Look through the material below and copy exactly the lines from the line with "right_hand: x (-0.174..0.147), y" to the line with "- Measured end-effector", those two lines included.

↓↓↓

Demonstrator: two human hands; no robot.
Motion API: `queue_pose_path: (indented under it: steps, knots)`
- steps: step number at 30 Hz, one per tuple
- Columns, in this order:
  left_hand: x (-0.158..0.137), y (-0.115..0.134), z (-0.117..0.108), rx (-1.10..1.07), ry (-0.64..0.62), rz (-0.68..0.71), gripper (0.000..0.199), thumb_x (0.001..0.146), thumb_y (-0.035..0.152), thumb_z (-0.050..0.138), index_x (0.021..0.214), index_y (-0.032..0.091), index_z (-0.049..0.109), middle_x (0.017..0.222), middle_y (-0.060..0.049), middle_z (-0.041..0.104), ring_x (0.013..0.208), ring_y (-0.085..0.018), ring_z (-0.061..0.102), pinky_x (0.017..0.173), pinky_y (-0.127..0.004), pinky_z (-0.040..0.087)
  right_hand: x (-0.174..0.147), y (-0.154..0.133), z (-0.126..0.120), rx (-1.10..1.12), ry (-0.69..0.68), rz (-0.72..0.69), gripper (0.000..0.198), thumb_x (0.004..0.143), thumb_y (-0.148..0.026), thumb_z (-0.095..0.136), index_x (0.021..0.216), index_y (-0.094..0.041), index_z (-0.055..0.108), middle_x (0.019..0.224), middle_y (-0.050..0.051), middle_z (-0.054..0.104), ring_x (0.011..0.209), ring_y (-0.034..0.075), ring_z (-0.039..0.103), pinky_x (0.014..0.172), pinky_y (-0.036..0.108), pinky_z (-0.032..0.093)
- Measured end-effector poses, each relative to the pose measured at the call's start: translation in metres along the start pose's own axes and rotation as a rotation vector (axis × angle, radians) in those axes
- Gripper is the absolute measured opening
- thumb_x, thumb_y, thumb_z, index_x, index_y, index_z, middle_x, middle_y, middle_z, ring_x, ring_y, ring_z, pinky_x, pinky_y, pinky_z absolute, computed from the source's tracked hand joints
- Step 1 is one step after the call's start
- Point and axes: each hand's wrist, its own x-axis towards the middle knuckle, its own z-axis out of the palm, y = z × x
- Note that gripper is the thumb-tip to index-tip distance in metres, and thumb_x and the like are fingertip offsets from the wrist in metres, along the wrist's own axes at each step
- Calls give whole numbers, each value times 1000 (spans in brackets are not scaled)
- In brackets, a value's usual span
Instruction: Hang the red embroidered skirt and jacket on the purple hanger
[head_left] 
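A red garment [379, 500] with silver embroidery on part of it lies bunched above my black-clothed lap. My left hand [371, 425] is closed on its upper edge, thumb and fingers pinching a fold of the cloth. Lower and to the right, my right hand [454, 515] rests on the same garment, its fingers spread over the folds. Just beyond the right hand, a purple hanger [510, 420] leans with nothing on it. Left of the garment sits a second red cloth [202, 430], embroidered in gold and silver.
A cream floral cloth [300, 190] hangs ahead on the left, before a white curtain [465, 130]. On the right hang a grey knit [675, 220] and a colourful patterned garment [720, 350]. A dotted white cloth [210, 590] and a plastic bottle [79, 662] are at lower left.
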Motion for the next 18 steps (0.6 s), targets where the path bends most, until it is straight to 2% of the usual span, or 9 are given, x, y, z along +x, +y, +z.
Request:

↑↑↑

▸ **Exercise solution**:
  right_hand: x (-0.174..0.147), y (-0.154..0.133), z (-0.126..0.120), rx (-1.10..1.12), ry (-0.69..0.68), rz (-0.72..0.69), gripper (0.000..0.198), thumb_x (0.004..0.143), thumb_y (-0.148..0.026), thumb_z (-0.095..0.136), index_x (0.021..0.216), index_y (-0.094..0.041), index_z (-0.055..0.108), middle_x (0.019..0.224), middle_y (-0.050..0.051), middle_z (-0.054..0.104), ring_x (0.011..0.209), ring_y (-0.034..0.075), ring_z (-0.039..0.103), pinky_x (0.014..0.172), pinky_y (-0.036..0.108), pinky_z (-0.032..0.093)
- Measured end-effector poses, each relative to the pose measured at the call's start: translation in metres along the start pose's own axes and rotation as a rotation vector (axis × angle, radians) in those axes

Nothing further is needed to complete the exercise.